I have a little example code basically the matrix multiplication everyone knows (three nested for loops). I offload the computation to an Intel MIC with OpenMP 4.0 target
pragma and map the three matrices with map(to:A,B)
map(tofrom:C)
.
Now, what I am observing is that for small matrices e.g. 1024x1024 the memory transfer took extremely long. Compared to the native version (same code, same parallelisation strategy, just no offloading) the offload version consumes about 320ms more time. I did a warm-up run of the code to remove initialization overhead.
Compared to a Nvidia Tesla K20 where the same amount of memory is copied without noticing this 320ms are very bad.
Are there some environment settings that may improve the memory transfer speed?

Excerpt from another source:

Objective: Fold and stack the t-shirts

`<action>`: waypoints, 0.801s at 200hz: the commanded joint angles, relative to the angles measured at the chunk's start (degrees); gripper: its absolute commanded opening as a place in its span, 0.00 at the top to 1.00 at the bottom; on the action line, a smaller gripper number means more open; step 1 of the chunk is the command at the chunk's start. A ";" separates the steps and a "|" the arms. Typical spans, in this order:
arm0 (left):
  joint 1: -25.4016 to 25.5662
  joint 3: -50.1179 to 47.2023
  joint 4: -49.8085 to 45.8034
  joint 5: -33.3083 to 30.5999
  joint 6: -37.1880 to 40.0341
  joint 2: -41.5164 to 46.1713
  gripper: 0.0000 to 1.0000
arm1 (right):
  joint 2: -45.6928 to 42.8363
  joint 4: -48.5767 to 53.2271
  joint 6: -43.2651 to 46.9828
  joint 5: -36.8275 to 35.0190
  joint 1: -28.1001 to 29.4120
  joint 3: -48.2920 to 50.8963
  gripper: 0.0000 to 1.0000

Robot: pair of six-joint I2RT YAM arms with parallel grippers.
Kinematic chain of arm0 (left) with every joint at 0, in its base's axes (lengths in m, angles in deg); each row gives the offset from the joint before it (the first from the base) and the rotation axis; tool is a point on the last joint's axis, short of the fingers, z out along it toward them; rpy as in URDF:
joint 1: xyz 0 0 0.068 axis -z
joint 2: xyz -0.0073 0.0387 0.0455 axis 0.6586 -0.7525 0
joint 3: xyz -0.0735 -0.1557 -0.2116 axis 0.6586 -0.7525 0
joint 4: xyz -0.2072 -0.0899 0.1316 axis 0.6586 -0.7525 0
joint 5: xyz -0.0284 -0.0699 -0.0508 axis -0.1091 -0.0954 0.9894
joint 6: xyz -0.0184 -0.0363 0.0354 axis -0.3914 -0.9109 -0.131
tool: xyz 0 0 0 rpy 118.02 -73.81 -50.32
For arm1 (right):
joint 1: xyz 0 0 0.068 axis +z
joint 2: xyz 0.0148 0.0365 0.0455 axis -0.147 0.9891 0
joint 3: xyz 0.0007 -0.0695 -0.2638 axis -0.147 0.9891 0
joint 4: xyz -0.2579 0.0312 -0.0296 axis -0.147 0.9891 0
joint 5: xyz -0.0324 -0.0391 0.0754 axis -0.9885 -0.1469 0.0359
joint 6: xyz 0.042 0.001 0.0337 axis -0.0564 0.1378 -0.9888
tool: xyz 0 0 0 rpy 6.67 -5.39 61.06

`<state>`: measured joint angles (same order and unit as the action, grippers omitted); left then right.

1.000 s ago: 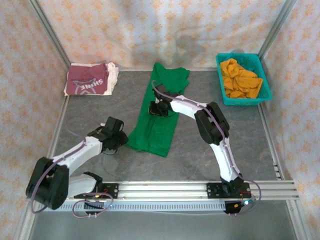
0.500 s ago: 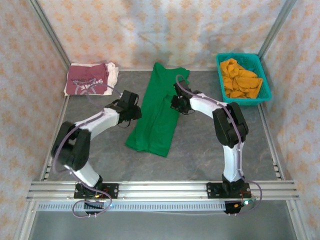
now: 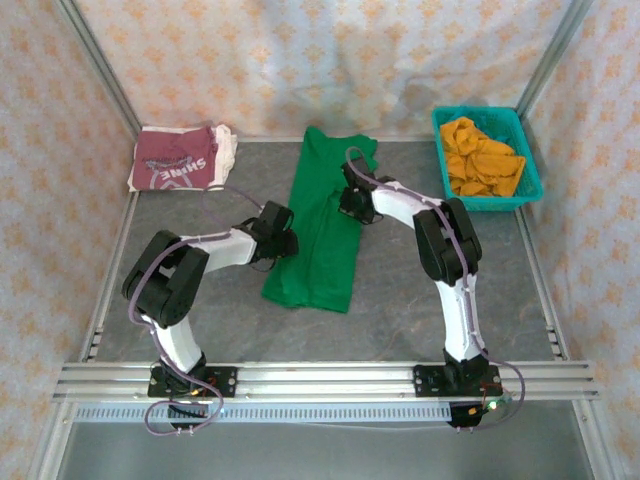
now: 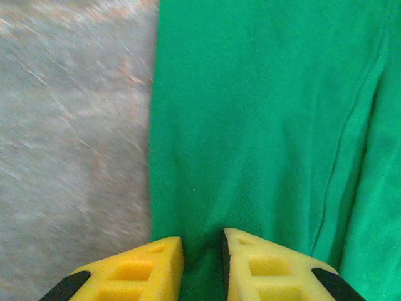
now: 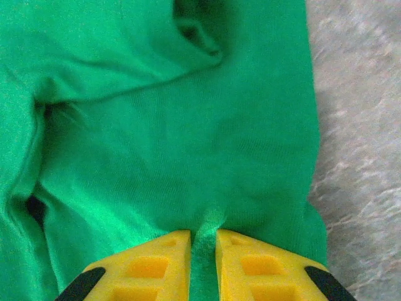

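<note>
From above: finds the green t-shirt (image 3: 320, 250) stretched lengthwise mid-bench (image 3: 390, 320), the maroon t-shirt (image 3: 178, 160) folded at the far-left corner (lettering up). Left wrist: shows the left gripper (image 4: 202, 244) nipped on green cloth near its edge. Right wrist: shows the right gripper (image 5: 203, 241) clamped on a raised green ridge.

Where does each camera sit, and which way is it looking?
Top external: high behind the arms, looking down at the table; both arms, left gripper, right gripper, green t-shirt, maroon t-shirt, teal basket.
Left wrist: on the left arm, looking down; yellow fingers pinch the green t-shirt near its edge.
Right wrist: on the right arm, looking down; yellow fingers pinch a green pucker.
Both wrist views share the green t-shirt.
</note>
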<state>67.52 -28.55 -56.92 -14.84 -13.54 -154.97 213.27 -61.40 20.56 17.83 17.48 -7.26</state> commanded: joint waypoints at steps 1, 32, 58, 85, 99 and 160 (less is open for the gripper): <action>3.00 -1.89 0.68 3.36 -4.66 -1.80 0.75 | 2.31 3.78 1.24 -4.34 -2.25 -1.14 0.82; 5.65 3.73 -1.69 2.05 -6.14 -5.62 0.75 | 4.01 6.15 3.40 -3.74 -4.30 -4.23 0.82; 5.34 5.72 -4.86 -1.92 -7.49 -5.71 0.74 | 1.04 4.51 3.63 -0.67 -4.39 -2.04 0.82; 5.30 3.92 -6.35 -4.40 -7.90 -0.79 0.70 | -6.82 2.03 2.97 3.25 -4.38 3.24 0.77; 5.29 2.46 -8.05 -6.10 -7.64 3.65 0.65 | -12.43 0.01 2.64 5.82 -4.33 7.42 0.73; 5.14 -8.26 -13.66 3.25 -0.79 18.18 0.57 | -37.30 -19.87 1.37 19.61 -4.31 42.97 0.58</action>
<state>72.96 -32.02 -64.89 -17.51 -18.15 -137.83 181.05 -72.81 22.79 31.01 12.98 24.67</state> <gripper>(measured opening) 0.430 0.383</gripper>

An additionally question: I enabled offload reporting via the OFFLOAD_REPORT environment variable. What are the differences between the two timing results shown in the report:
[Offload] [HOST] [Tag 5] [CPU Time] 26.995279(seconds)
[Offload] [MIC 0] [Tag 5] [CPU->MIC Data] 3221225480 (bytes)
[Offload] [MIC 0] [Tag 5] [MIC Time] 16.859548(seconds)
[Offload] [MIC 0] [Tag 5] [MIC->CPU Data] 1073741824 (bytes)
What are those 10 seconds missing at MIC Time (memory transfer?)
Well a third question. Is it possible to used pinned memory with Intel MICs? If yes, how?